Mais il s’agissait d’une autre époque…..
Il est 20h, et ma soirée ne fait que commencer.
En effet, à quelques kilomètres de là, la commune de Lirac qui semble bien endormie en ce début de soirée, se prépare à vivre à sa manière la tradition du « Mai ».
Sous un ciel menaçant et la nuit déjà bien avancée, les ruelles de ce petit village commencent à résonner du bruit de roulement des conteneurs à poubelle. Par petits groupes, sans réelle organisation, quelques jeunes partent à la recherche des poubelles disséminées dans le village pour les rassembler devant la façade de la mairie.
Si bien qu’après une heure ou deux, une trentaine de conteneurs est regroupée, et le montage de la traditionnelle pyramide de poubelles peut alors commencer. Là encore, l‘action est spontanée et le montage (différent chaque année), se révèle hasardeux.
Pendant ce temps là, un autre groupe de jeunes part en voiture sur les hauteurs du village pour couper le « Mai ».

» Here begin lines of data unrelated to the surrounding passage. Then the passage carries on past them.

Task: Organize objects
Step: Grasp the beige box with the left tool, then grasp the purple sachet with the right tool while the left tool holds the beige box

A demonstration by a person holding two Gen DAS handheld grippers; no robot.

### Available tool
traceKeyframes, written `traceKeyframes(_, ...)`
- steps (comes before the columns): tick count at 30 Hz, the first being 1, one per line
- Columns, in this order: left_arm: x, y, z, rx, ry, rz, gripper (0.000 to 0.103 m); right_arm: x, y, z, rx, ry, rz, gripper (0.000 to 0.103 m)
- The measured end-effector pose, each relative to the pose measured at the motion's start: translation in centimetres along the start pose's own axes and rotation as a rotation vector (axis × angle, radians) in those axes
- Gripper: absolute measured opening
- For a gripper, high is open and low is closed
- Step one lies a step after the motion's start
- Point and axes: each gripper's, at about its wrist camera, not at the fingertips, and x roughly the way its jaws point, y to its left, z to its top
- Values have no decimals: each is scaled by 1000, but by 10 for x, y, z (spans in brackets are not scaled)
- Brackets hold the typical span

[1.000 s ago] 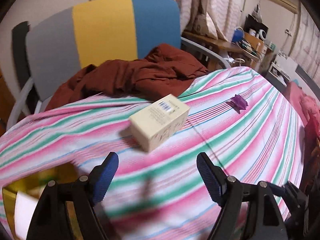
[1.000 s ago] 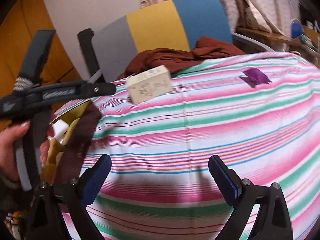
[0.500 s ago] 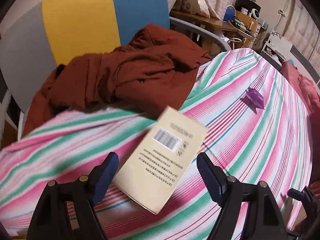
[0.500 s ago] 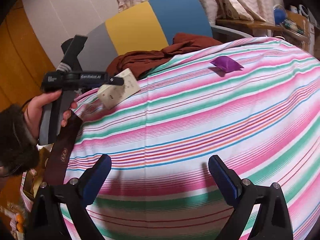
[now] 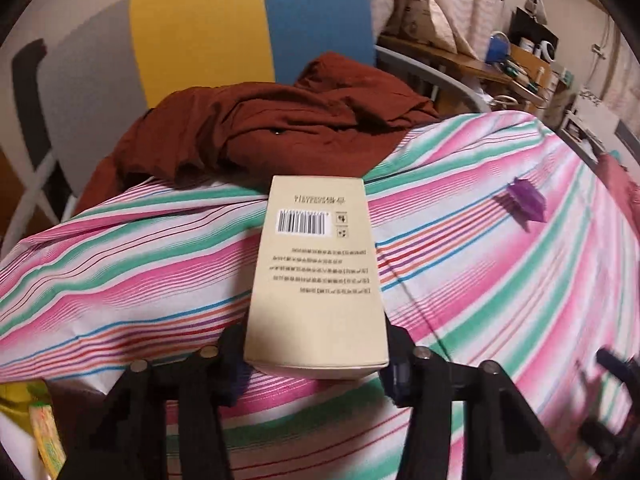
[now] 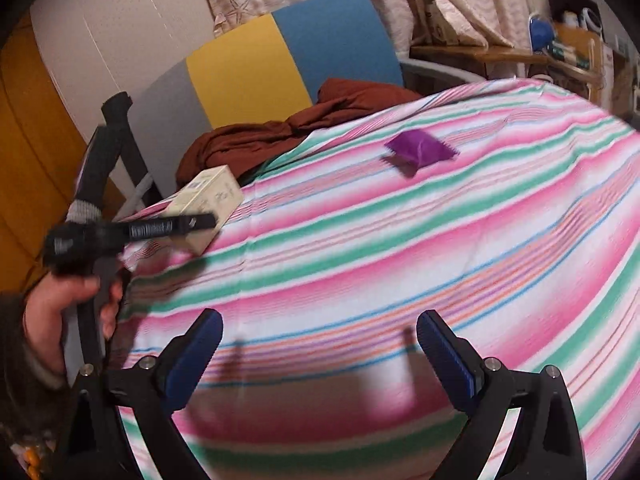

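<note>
A cream cardboard box point(image 5: 316, 276) with a barcode lies on the striped tablecloth point(image 5: 460, 280). My left gripper point(image 5: 316, 368) is closed on the box's near end, one finger on each side. In the right wrist view the box point(image 6: 208, 204) sits at the table's left edge with the left gripper point(image 6: 200, 224) on it. A small purple packet point(image 5: 526, 204) lies to the right, also in the right wrist view point(image 6: 420, 150). My right gripper point(image 6: 320, 354) is open and empty above the cloth's near part.
A chair point(image 5: 224, 40) with grey, yellow and blue panels stands behind the table, a rust-brown garment point(image 5: 272, 128) draped on its seat and the table edge. A cluttered wooden shelf point(image 5: 512, 68) is at the far right. Yellow items point(image 5: 40, 428) sit low left.
My left gripper has moved forward to the box and closed on its near end; the box now lies lengthwise between the fingers. The right gripper stayed open and shifted slightly.
</note>
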Motion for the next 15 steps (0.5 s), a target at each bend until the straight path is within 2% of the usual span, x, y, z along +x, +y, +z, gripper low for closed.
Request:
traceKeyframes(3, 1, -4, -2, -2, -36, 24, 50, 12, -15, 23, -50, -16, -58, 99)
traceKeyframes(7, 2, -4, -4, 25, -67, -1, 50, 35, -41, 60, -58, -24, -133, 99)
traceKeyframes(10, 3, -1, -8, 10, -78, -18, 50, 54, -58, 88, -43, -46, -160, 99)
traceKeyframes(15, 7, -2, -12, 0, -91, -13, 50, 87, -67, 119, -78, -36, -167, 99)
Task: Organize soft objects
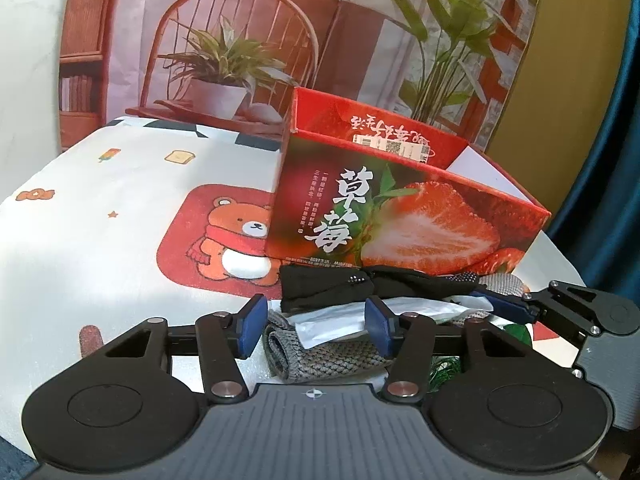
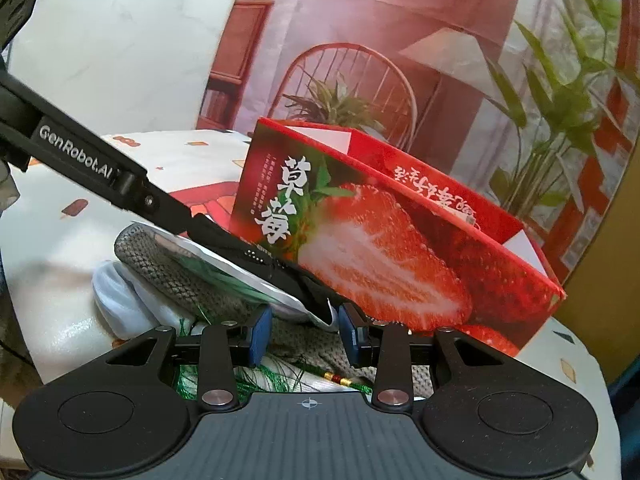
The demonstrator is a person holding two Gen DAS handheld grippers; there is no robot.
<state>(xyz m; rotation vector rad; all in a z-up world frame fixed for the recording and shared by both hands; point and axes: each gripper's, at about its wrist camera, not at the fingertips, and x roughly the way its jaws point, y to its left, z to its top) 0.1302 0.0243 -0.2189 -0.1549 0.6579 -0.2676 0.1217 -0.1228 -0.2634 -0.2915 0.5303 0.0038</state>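
Left wrist view: left gripper has its jaws spread, nothing pinched, with the grey knitted cloth and a crumpled white plastic pouch lying between and just under the blue pads. A black fabric piece with small beads lies straight ahead, long axis across the view, touching the base of the open red strawberry-print cardboard box. The right gripper comes in from the right at the pile's far end; can't tell its jaw state from here. Everything sits on a counter with a white bear-print cover. Right wrist view: right gripper also has jaws apart, straddling the tip of the white pouch, not clamped on it. The grey knit is to the left, the black fabric ahead along the box wall, green tassel threads below. The left gripper's arm crosses the upper left. Judgement: the pile sits directly in front of the box, so the lift goes up and forward over the near wall; the layers overlap and may drag each other.
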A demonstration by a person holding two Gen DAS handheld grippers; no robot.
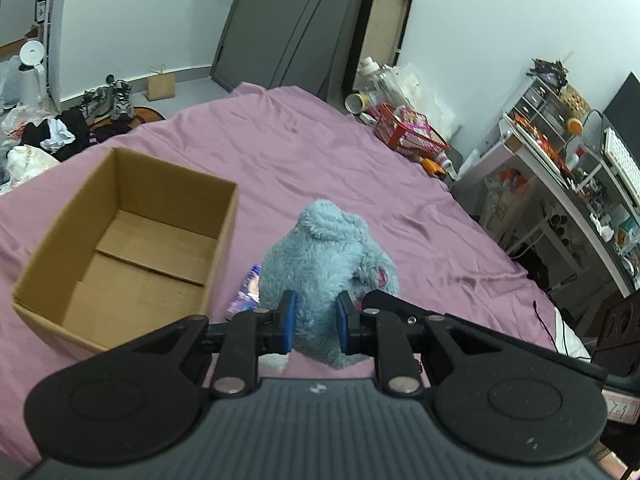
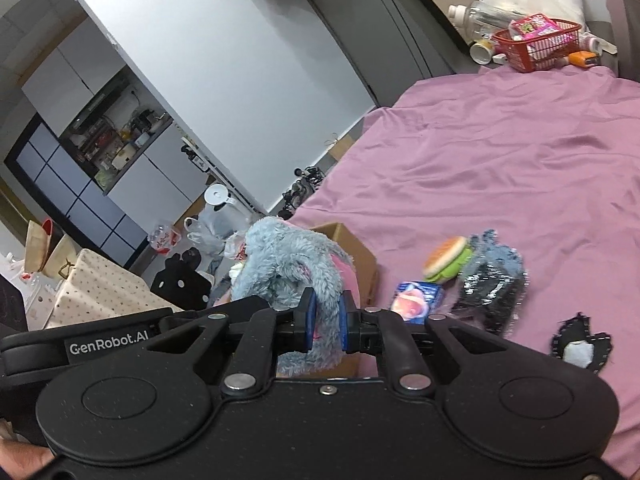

L’arbre, un pin de taille moyenne, est coupé à l’ancienne avec une hache et une scie et tiré lentement par une voiture jusqu’à la mairie. Cette année la décision est prise de l’ériger en travers de la façade, le balcon du premier étage de la mairie en soutien.
Enfin, comme pour signer cette « œuvre » éphémère, les panneaux d’entrée et de sortie du village surmontent le tout.
Il est amusant de constater qu’à l’occasion de cette tradition ancienne, une recherche « esthétique » semble être de mise dans cette composition et concours à la réputation du village dans ce petit coin du Gard.
Et la tradition ?
La journée du 1er mai était autrefois un moment charnière dans l’année paysanne. A la célébration du printemps répondait en écho la pratique de la plantation du "Mai".
L’arbre, symbole de jeunesse et de fécondité est lié au culte antique de la Déesse Nature (Maïa chez les Grecs et les Romains). Coupé par l’ensemble des jeunes gens, le « Mai » était transporté enrubanné pour le planter sur la place du village.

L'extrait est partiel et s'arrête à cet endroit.